What If Your Employer Tells You to Deal With It?

This is where many employees start to feel stuck.

Some are told to ignore the behavior. Others are told the client is too important to upset. Some are quietly moved around, while the client faces no consequences at all.

If your employer knows about the harassment and still expects you to keep working with the person without meaningful protection, that may be a serious problem. And if speaking up leads to punishment, reduced hours, exclusion, or other backlash, that may raise separate concerns about retaliation.

How a Pittsburgh Employment Lawyer Can Help

Speaking up about harassment is hard enough. It gets even harder when the person causing the issue is tied to business revenue, a major account, or a long-standing relationship.

An employment lawyer can help you understand whether what happened may qualify as workplace harassment, whether your employer responded appropriately, and what steps may make sense from here. In some cases, getting legal guidance early can help you avoid mistakes before the situation gets worse.

At Kennedy Law, we work with employees who need honest answers about what happened, what their employer should have done, and what options may be available now.

Contact Kennedy Law

If you are being harassed by a client, customer, or another outsider at work, and your employer is not taking it seriously, you do not have to keep guessing about your rights.

Call Kennedy Law at 412-212-6465 or contact us to schedule a confidential consultation.

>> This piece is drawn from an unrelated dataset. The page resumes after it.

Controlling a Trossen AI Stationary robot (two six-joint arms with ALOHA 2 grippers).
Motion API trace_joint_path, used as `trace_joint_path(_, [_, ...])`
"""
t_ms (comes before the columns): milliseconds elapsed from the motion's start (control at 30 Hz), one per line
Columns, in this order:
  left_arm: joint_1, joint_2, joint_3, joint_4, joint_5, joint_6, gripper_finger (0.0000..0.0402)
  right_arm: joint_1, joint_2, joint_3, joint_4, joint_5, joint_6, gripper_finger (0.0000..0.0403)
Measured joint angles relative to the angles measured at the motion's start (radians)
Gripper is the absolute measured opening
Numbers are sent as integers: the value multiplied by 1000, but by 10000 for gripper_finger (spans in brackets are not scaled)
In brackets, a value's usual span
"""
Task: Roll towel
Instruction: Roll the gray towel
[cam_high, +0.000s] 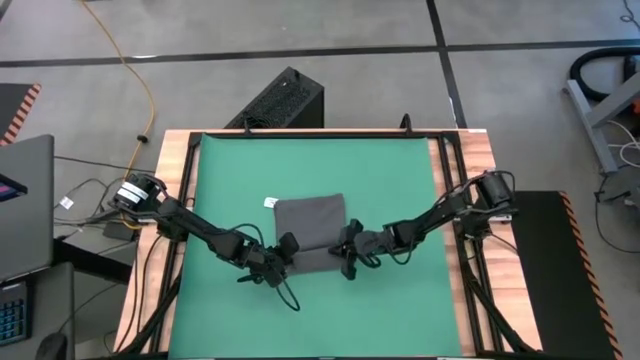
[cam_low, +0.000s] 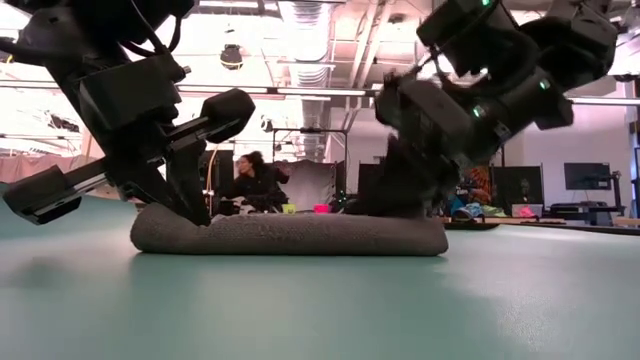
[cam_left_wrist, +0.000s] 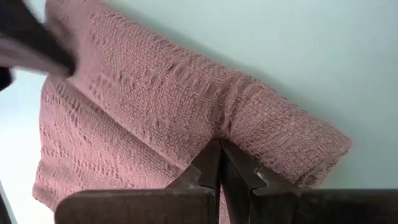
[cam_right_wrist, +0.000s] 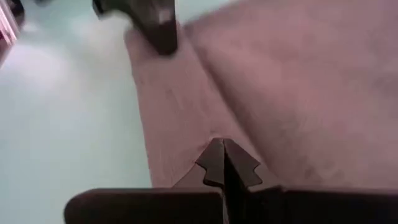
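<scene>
I'm looking down on the table (cam_high: 470, 170), wood edges showing around a green mat (cam_high: 400, 190) that is covering most of it. The towel (cam_high: 310, 222) is lying near the mat's middle, dark grey, its edge nearest the arms folded over into a thick roll; in the low view that roll is sitting flat on the mat. A small white tag (cam_high: 270, 202) is poking out at the far left corner.

My left arm is reaching in from the left, left claw (cam_high: 287, 250) down at the rolled edge's left end, fingers pinched together on the towel fabric. My right arm is coming in from the right, right claw (cam_high: 347, 250) at the roll's right end, fingers likewise squeezed together on the cloth.

A person (cam_low: 255, 185) is sitting in the room behind.
</scene>
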Motion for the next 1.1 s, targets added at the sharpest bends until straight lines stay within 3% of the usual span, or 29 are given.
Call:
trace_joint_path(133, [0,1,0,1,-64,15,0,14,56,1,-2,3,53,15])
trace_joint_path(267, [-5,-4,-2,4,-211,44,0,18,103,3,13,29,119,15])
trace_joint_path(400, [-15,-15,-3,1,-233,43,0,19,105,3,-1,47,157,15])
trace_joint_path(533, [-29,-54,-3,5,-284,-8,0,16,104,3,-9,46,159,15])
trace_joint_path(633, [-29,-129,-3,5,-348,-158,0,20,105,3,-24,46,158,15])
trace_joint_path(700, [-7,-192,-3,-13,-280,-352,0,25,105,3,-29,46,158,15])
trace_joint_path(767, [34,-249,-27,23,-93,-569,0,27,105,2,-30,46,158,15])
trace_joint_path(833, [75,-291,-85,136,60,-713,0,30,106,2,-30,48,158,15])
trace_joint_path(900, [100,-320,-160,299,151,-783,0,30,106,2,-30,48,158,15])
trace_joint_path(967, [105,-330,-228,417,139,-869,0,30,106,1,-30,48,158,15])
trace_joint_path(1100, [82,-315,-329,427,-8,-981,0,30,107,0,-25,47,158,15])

Frequently Asked Questions about Sexual Harassment by a Client

1. Can a client or customer sexually harass an employee?

Yes. Sexual harassment does not have to come from a coworker or supervisor. A client, customer, vendor, or other third party can create a hostile work environment through sexual comments, unwanted advances, touching, or other inappropriate conduct.

2. Is my employer responsible if the harasser does not work there?

Your employer may still have legal responsibilities. Once the company knows about the harassment, it should take reasonable steps to respond and protect you.

3. What should I do if a customer is harassing me at work?

Document what happened, save any written evidence, and report the behavior through your employer’s internal process. The company’s response can be an important part of the situation.

4. What if my employer ignores my complaint?

If your employer knows about the harassment and does nothing meaningful to address it, that may raise legal concerns. A lawyer can help you understand whether the response was inadequate.

5. Can I be retaliated against for reporting a client?

Yes, retaliation can happen after an employee reports harassment. If you were demoted, excluded, reassigned unfairly, or treated differently after speaking up, that is something worth discussing with an attorney.

6. Do I need proof of sexual harassment from a client?

Documentation helps. Notes, emails, text messages, screenshots, witness names, and complaint records can all be useful in showing what happened and how the employer responded.

7. Is this only about sexual harassment?

No. Third-party workplace harassment can involve sexual harassment, but it may also include discriminatory comments, intimidation, threats, or other conduct that creates a hostile work environment.